Mailing-List: contact hdfs-issues-help@hadoop.apache.org; run by ezmlm
Precedence: bulk
Reply-To: hdfs-issues@hadoop.apache.org
Date: Tue, 26 Mar 2013 23:49:15 +0000 (UTC)
From: "Todd Lipcon (JIRA)" <jira@apache.org>
To: hdfs-issues@hadoop.apache.org
Message-ID: <JIRA.12631775.1360608342450.59990.1364341755822@arcas>
In-Reply-To: <JIRA.12631775.1360608342450@arcas>
References: <JIRA.12631775.1360608342450@arcas>
Subject: [jira] [Commented] (HDFS-4489) Use InodeID as as an identifier of a
 file in HDFS protocols and APIs
MIME-Version: 1.0
Content-Type: text/plain; charset=utf-8
Content-Transfer-Encoding: 7bit


    [ https://issues.apache.org/jira/browse/HDFS-4489?page=com.atlassian.jira.plugin.system.issuetabpanels:comment-tabpanel&focusedCommentId=13614692#comment-13614692 ] 

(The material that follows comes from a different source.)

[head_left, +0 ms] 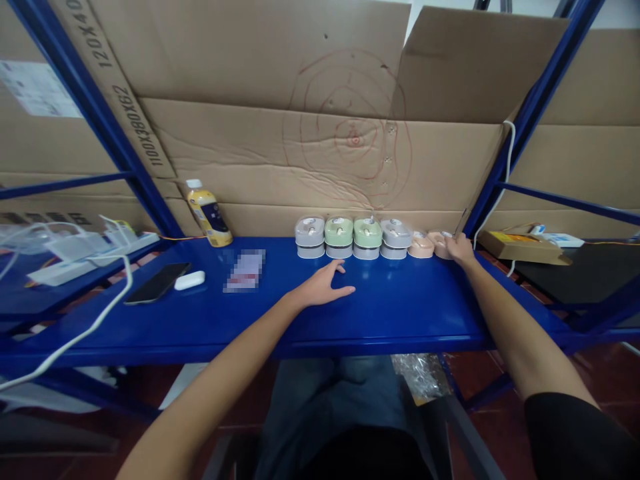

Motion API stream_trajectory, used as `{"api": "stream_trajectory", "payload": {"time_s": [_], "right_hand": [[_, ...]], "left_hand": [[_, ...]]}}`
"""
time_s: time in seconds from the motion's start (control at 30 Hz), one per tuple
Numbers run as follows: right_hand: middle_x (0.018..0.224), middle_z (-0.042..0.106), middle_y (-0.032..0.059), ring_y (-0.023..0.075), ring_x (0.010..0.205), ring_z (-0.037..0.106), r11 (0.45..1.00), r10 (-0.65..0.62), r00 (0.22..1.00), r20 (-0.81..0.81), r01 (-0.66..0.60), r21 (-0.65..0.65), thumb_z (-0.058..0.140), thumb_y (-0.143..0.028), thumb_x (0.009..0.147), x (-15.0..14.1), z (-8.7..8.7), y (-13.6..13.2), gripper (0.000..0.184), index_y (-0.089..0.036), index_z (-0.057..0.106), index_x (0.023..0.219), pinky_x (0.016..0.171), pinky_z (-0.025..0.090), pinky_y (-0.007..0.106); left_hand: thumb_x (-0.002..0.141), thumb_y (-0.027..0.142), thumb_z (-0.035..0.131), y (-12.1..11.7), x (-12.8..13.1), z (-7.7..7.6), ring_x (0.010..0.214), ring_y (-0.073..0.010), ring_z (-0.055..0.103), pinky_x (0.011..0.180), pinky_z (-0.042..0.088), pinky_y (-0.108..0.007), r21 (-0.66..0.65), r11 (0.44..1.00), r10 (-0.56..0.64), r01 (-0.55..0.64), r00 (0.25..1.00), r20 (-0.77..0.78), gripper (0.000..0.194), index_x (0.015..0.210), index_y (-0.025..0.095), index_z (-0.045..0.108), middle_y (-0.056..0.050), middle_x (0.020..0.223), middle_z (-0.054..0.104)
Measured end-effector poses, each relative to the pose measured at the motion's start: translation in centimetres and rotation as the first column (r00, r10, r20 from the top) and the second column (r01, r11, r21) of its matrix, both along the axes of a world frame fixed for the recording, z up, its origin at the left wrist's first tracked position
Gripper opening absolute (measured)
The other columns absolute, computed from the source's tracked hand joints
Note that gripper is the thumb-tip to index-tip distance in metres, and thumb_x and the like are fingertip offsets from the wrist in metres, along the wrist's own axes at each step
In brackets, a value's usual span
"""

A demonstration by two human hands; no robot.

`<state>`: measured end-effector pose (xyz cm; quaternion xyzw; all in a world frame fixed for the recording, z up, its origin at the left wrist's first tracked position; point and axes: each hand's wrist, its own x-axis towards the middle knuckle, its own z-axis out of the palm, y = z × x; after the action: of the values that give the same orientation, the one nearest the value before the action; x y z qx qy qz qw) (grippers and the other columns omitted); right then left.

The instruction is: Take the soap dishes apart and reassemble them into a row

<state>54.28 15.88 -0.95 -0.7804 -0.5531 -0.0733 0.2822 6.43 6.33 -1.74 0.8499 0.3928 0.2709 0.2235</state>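
Observation:
A row of small rounded lidded containers stands along the back of the blue table. Stacked two high are a grey container [310, 231] at the left end, a green container [339, 231], another green container [367, 232] and a second grey container [396, 234], each on a greyish one. To their right sit two single-layer peach containers, one inner [421, 245] and one outer [441, 244]. My right hand [461, 250] is closed at the outer one's right side, its fingertips partly hidden. Just in front of the green stacks, my left hand [325, 283] hovers open, thumb and fingers apart, holding nothing.
A yellow drink bottle [210, 215], a black phone [158, 283], a white earbud case [190, 280] and a blurred-out packet [245, 271] occupy the table's left part. Cardboard [240, 153] walls the back. An opened carton [525, 248] lies beyond the right post.

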Motion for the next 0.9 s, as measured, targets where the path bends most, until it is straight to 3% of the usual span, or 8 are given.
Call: {"api": "stream_trajectory", "payload": {"time_s": [0.1,0.17,0.27,0.37,0.47,0.7,0.8,0.9], "right_hand": [[0.134,0.061,0.0327,0.0386,0.124,0.061,0.999,-0.05,0.997,-0.056,0.051,0.011,0.034,-0.048,0.1,-0.7,-0.2,-0.3,0.066,0.001,0.047,0.144,0.101,0.051,0.047],[0.15,0.049,0.0333,0.04,0.14,0.049,0.996,-0.019,1.0,-0.004,0.019,0.089,0.037,-0.048,0.1,-1.2,0.0,-0.9,0.071,0.002,0.04,0.15,0.113,0.044,0.05],[0.164,0.034,0.0292,0.039,0.154,0.032,0.965,0.196,0.958,0.211,-0.227,0.134,0.041,-0.046,0.098,-2.6,0.4,-1.9,0.072,0.0,0.041,0.153,0.123,0.031,0.052],[0.166,0.036,0.0244,0.0371,0.155,0.032,0.891,0.442,0.829,0.342,-0.45,-0.061,0.045,-0.049,0.097,-4.7,0.5,-2.3,0.071,-0.004,0.046,0.153,0.127,0.027,0.052],[0.163,0.04,0.0264,0.0392,0.154,0.035,0.857,0.516,0.781,0.352,-0.473,-0.207,0.055,-0.052,0.092,-6.6,0.4,-2.9,0.079,-0.003,0.046,0.153,0.126,0.029,0.052],[0.146,0.056,0.0253,0.0465,0.134,0.054,0.907,0.42,0.819,0.392,-0.361,-0.218,0.051,-0.067,0.094,-8.4,1.6,-9.6,0.066,-0.014,0.061,0.132,0.11,0.046,0.06],[0.141,0.057,0.0293,0.0487,0.127,0.058,0.971,0.229,0.909,0.348,-0.189,-0.145,0.053,-0.079,0.088,-8.9,2.1,-12.2,0.079,-0.013,0.059,0.133,0.098,0.053,0.059],[0.138,0.058,0.0317,0.0503,0.121,0.062,0.979,0.099,0.963,0.252,-0.049,-0.198,0.054,-0.086,0.082,-9.1,2.5,-13.0,0.094,-0.011,0.052,0.14,0.09,0.055,0.058]], "left_hand": [[0.084,0.064,0.071,0.0,0.0,0.0,0.133,-0.0357,0.06,0.113,0.046,-0.052,0.003,1.0,-0.004,0.004,1.0,-0.02,0.083,0.148,0.018,0.044,-0.017,0.138,0.064],[0.085,0.065,0.07,0.0,0.0,0.1,0.134,-0.0361,0.059,0.114,0.046,-0.052,0.002,1.0,-0.002,0.002,0.999,-0.038,0.084,0.149,0.017,0.042,-0.018,0.139,0.063],[0.085,0.064,0.069,-0.1,0.1,0.2,0.134,-0.0368,0.059,0.114,0.046,-0.054,0.003,1.0,0.002,-0.002,0.999,-0.048,0.084,0.149,0.015,0.042,-0.02,0.14,0.062],[0.085,0.062,0.07,-0.2,0.1,0.3,0.132,-0.0365,0.06,0.114,0.046,-0.054,0.001,1.0,-0.001,0.001,0.999,-0.038,0.081,0.146,0.016,0.044,-0.019,0.14,0.062],[0.085,0.061,0.071,-0.3,0.1,0.4,0.133,-0.0361,0.06,0.114,0.046,-0.054,-0.001,1.0,-0.008,0.008,0.999,-0.035,0.078,0.145,0.017,0.046,-0.019,0.14,0.062],[0.082,0.061,0.074,0.0,0.1,0.2,0.132,-0.0379,0.06,0.113,0.046,-0.056,-0.001,1.0,0.005,-0.005,1.0,-0.008,0.08,0.144,0.018,0.05,-0.019,0.139,0.064],[0.083,0.061,0.073,-0.1,0.2,0.2,0.133,-0.0381,0.06,0.114,0.045,-0.056,-0.004,1.0,0.008,-0.008,1.0,-0.016,0.08,0.145,0.017,0.05,-0.019,0.14,0.063],[0.084,0.061,0.072,-0.2,0.2,0.3,0.136,-0.0387,0.058,0.115,0.044,-0.056,-0.011,1.0,0.018,-0.018,0.999,-0.035,0.079,0.145,0.017,0.049,-0.019,0.142,0.062]]}}
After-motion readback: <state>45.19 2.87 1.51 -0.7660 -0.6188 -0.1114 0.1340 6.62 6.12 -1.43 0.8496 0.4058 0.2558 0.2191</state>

Todd Lipcon commented on HDFS-4489:
-----------------------------------

bq. Inode size is ~180 bytes and this proposal adds 16-24 bytes per Inode.

How is this calculated? I see the following 5 fields:

{code}
  private byte[] name = null;
  private long permission = 0L;
  protected INodeDirectory parent = null;
  protected long modificationTime = 0L;
  protected long accessTime = 0L;
{code}

for a total of 40 bytes on a 64-bit JVM. So, adding 16-24 bytes is a pretty substantial new memory use.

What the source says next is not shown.